Farm Ireland

Monday 20 November 2017

Dairy device proving a smart choice

iPhone device
iPhone device
Darragh McCullough

Darragh McCullough

Despite its hefty €2,000 price, a new smartphone device is selling well to dairy farmers large and small for Kilkenny firm, Dairy Direct.

In less than a minute, the RT10 can not only accurately measure the somatic cell count (SCC) of milk, but determine the type of infection, whether it is E coli, Staph aureus, or any other of the common causes of mastitis.

The device only works on Apple iPhones, but over 30 farmers have already purchased the device in the belief that it will save them money.

"I had a local farmer that milks 70 cows who had a cell count of over 600,000. He told me that he couldn't afford the kit, but within three and a half weeks of using the device, he had got his SCC back to 120,000," said Dairy Direct's Kathryn Kennelly. "By that stage the farmer told us that he couldn't afford not to have it."

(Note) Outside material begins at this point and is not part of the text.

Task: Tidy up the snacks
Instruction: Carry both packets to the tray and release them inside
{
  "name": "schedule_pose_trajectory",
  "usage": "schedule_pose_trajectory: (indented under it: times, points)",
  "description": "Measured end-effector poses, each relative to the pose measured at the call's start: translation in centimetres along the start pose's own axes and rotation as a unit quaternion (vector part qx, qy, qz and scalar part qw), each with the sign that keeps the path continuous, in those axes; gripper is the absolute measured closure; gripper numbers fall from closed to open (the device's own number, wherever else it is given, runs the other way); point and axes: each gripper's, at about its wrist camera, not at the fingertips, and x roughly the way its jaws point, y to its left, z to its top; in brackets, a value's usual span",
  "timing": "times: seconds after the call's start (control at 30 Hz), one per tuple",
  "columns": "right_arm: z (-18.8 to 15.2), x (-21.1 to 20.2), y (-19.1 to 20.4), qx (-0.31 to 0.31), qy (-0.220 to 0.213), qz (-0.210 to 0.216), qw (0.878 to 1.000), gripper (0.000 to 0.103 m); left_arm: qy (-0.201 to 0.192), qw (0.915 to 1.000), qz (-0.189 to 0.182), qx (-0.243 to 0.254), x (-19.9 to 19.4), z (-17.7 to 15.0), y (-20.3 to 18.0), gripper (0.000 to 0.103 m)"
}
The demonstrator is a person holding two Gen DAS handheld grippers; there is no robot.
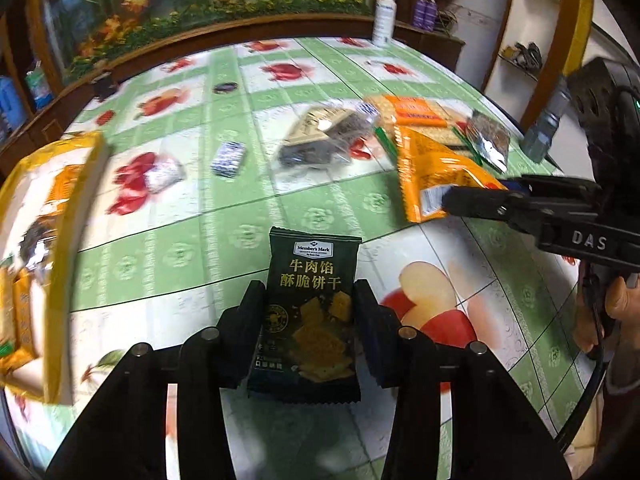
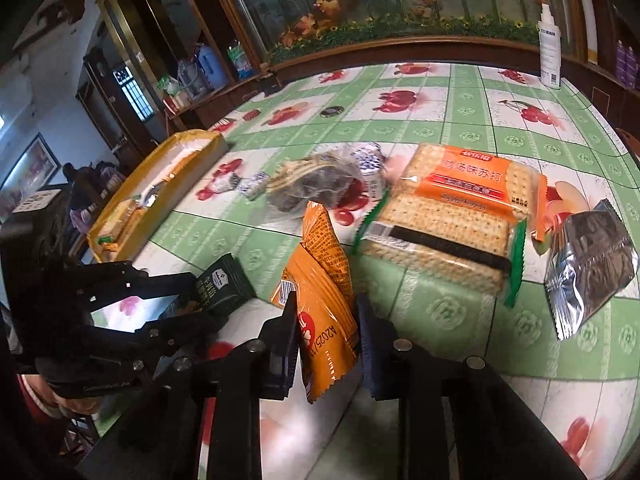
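My left gripper (image 1: 308, 300) is shut on a dark green biscuit packet (image 1: 308, 316) and holds it above the table. It also shows in the right wrist view (image 2: 224, 286), at the left. My right gripper (image 2: 328, 312) is shut on an orange snack packet (image 2: 324, 300); in the left wrist view the same packet (image 1: 436, 176) hangs from the right gripper (image 1: 452, 200). A yellow tray (image 2: 160, 184) with snacks in it lies at the table's left; it also shows in the left wrist view (image 1: 76, 208).
On the fruit-print tablecloth (image 2: 460, 92) lie two cracker packs (image 2: 452, 208), a silver packet (image 2: 588, 268), a clear bag of dark snacks (image 2: 316, 188) and small blue-white candies (image 1: 228, 158). A white spray bottle (image 2: 550, 52) stands at the far edge.
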Motion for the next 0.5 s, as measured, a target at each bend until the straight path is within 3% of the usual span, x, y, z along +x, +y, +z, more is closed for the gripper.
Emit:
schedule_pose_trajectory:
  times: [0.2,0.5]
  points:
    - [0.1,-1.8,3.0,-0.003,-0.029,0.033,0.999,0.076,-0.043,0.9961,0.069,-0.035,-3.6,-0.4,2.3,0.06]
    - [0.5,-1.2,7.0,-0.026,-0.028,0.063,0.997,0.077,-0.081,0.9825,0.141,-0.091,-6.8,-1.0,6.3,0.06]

The small cradle contains a lens that transforms the phone's camera into a microscope. A milk sample is applied to a small slide that contains colouring agent that shows up the infected cells in the sample. This slide is then inserted into the device, and the app calculates the SCC of the milk.

It is able to use the different shapes of cell formations within the milk to identify which bacteria is causing the infection.

"It was only invented last year, and we happened to stumble across it as we were googling information on ways to tackle high cell counts at farm level," said Ms Kennelly. "We bought one just to help us on farm visits, but quickly realised that it was a great piece of kit for any dairy farm.

"A standard lab test will generally take 72 hours to turn around, so this completely revolutionises that. It also allows the farmer to easily monitor the progression of cell counts in quarters that have been treated, and store all the info on each cow and quarter."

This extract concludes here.